» **Exercise prompt**
Once the pictures are set aside, repeat all of the data below exactly.

» **Available data**
★ ★ ★ ★
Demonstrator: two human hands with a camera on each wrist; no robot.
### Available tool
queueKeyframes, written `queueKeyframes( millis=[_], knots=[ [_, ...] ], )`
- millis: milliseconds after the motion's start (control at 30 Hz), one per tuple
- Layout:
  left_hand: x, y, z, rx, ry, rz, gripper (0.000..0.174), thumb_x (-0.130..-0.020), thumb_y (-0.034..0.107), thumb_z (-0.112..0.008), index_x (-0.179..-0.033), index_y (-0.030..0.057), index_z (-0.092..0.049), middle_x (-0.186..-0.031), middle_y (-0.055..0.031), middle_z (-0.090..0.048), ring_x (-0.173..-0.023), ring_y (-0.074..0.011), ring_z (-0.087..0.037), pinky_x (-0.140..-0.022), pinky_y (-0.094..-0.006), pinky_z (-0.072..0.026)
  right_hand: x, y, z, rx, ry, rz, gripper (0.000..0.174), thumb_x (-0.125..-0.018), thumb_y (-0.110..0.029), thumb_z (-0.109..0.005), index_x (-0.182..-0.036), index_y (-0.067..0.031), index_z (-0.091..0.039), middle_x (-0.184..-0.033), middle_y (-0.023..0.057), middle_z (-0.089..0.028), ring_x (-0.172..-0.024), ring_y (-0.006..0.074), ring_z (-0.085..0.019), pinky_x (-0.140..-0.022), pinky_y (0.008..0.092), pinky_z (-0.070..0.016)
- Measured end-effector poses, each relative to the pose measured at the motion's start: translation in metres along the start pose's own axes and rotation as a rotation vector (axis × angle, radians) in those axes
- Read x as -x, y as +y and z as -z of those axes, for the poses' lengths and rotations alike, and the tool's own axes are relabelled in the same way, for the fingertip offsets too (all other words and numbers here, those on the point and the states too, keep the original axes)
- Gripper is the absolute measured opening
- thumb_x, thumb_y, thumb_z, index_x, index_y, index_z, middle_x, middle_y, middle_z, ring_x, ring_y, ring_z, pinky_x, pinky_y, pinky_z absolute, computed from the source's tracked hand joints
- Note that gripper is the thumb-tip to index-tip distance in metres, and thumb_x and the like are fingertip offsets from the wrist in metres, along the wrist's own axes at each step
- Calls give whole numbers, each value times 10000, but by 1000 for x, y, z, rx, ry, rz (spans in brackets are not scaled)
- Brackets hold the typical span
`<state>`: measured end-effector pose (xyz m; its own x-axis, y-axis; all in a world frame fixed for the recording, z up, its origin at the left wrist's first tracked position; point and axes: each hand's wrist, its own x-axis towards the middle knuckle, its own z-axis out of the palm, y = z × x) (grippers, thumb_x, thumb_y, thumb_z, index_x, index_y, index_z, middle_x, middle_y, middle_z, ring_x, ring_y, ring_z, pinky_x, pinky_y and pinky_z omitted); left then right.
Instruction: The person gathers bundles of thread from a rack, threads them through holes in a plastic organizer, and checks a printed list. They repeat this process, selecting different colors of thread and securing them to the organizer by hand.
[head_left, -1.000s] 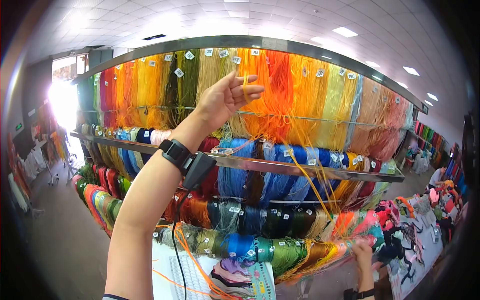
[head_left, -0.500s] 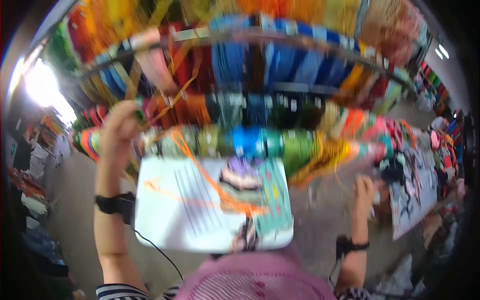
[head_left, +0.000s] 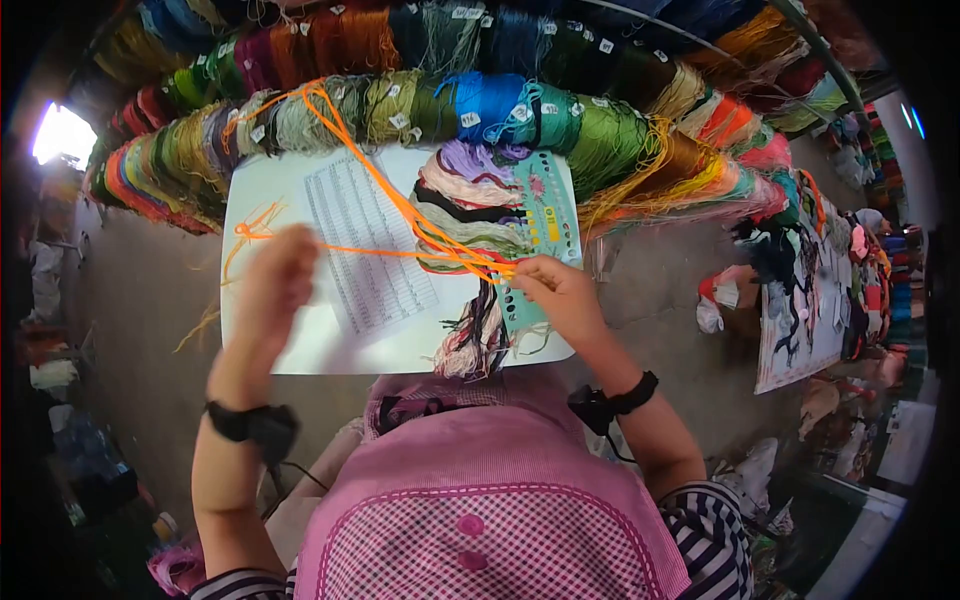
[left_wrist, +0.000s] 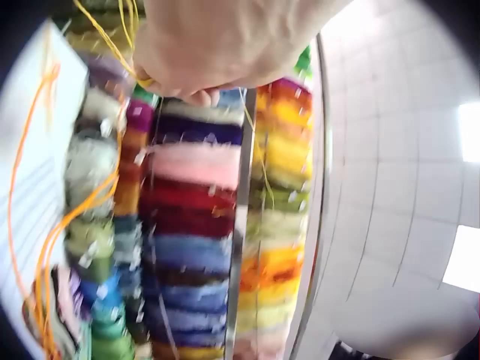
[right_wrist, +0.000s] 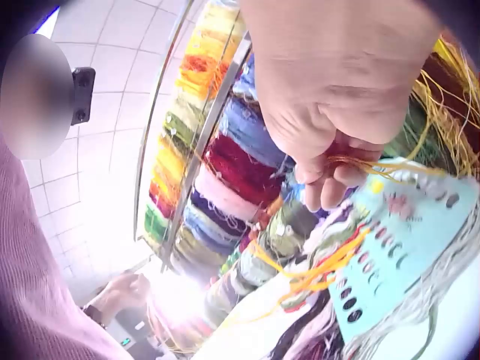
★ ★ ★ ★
» **Final answer**
Demonstrator: two human hands with a camera on each wrist; no robot.
### Available tool
queueKeyframes, written `queueKeyframes( millis=[_], knots=[ [_, ...] ], )`
- millis: milliseconds after the motion's start (control at 30 Hz), one per tuple
- Layout:
  left_hand: x, y, z, rx, ry, rz, gripper (0.000..0.174), thumb_x (-0.130..-0.020), thumb_y (-0.034..0.107), thumb_z (-0.112..0.008), index_x (-0.179..-0.033), index_y (-0.030..0.057), index_z (-0.092..0.049), middle_x (-0.186..-0.031), middle_y (-0.055..0.031), middle_z (-0.090..0.048), ring_x (-0.173..-0.023), ring_y (-0.074..0.011), ring_z (-0.087..0.037), pinky_x (-0.140..-0.022), pinky_y (-0.094..-0.006), pinky_z (-0.072..0.026)
  right_hand: x, y, z, rx, ry, rz, gripper (0.000..0.174), thumb_x (-0.125..-0.018), thumb_y (-0.110..0.029), thumb_z (-0.109..0.005), index_x (-0.182..-0.036), index_y (-0.067..0.031), index_z (-0.091..0.039), middle_x (-0.184..-0.033), middle_y (-0.023..0.057), middle_z (-0.089..0.028), ring_x (-0.172..-0.024), ring_y (-0.006..0.074), ring_z (-0.085..0.019), pinky_x (-0.140..-0.022), pinky_y (0.008..0.092), pinky_z (-0.070..0.016)
- Measured end-effector poses, each relative to the pose measured at the motion's start: translation in metres along the start pose's own axes and rotation as a rotation vector (axis × angle, radians) in those axes
- Read x as -x, y as +y and z as -z of those axes, for the poses' lengths and rotations alike, and the tool's own axes are relabelled in the same way, for the fingertip offsets too (all other words and numbers here, those on the point and the states too, keep the original axes)
- Gripper is the absolute measured opening
- thumb_x, thumb_y, thumb_z, index_x, index_y, index_z, middle_x, middle_y, middle_z, ring_x, ring_y, ring_z, pinky_x, pinky_y, pinky_z absolute, computed from the source's tracked hand joints
- Note that gripper is the thumb-tip to index-tip distance in metres, and thumb_x and the like are fingertip offsets from the wrist in metres, along the wrist's own axes at each step
- Calls give whole numbers, each value times 10000, but by 1000 for x, y, z, rx, ry, rz (spans in brackets are not scaled)
- Brackets hold the typical span
`<state>`: measured end-effector pose (xyz m; its own x-axis, y-axis; all in a world frame fixed for the recording, z up, its origin at the left wrist's first tracked position; point and axes: each hand's wrist, its own x-axis towards the middle knuckle, its own z-axis out of the palm, y = z × x) (grippers, thumb_x, thumb_y, thumb_z, index_x, index_y, index_z, middle_x, middle_y, middle_z, ring_x, ring_y, ring_z, pinky_x, pinky_y and pinky_z omitted); left then right.
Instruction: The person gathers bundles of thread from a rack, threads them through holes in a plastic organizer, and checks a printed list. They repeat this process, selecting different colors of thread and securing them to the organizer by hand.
[head_left, -1.000s] 
[head_left, -0.500s] 
[head_left, +0.000s] 
[left_wrist, +0.000s] 
[right_wrist, +0.000s] 

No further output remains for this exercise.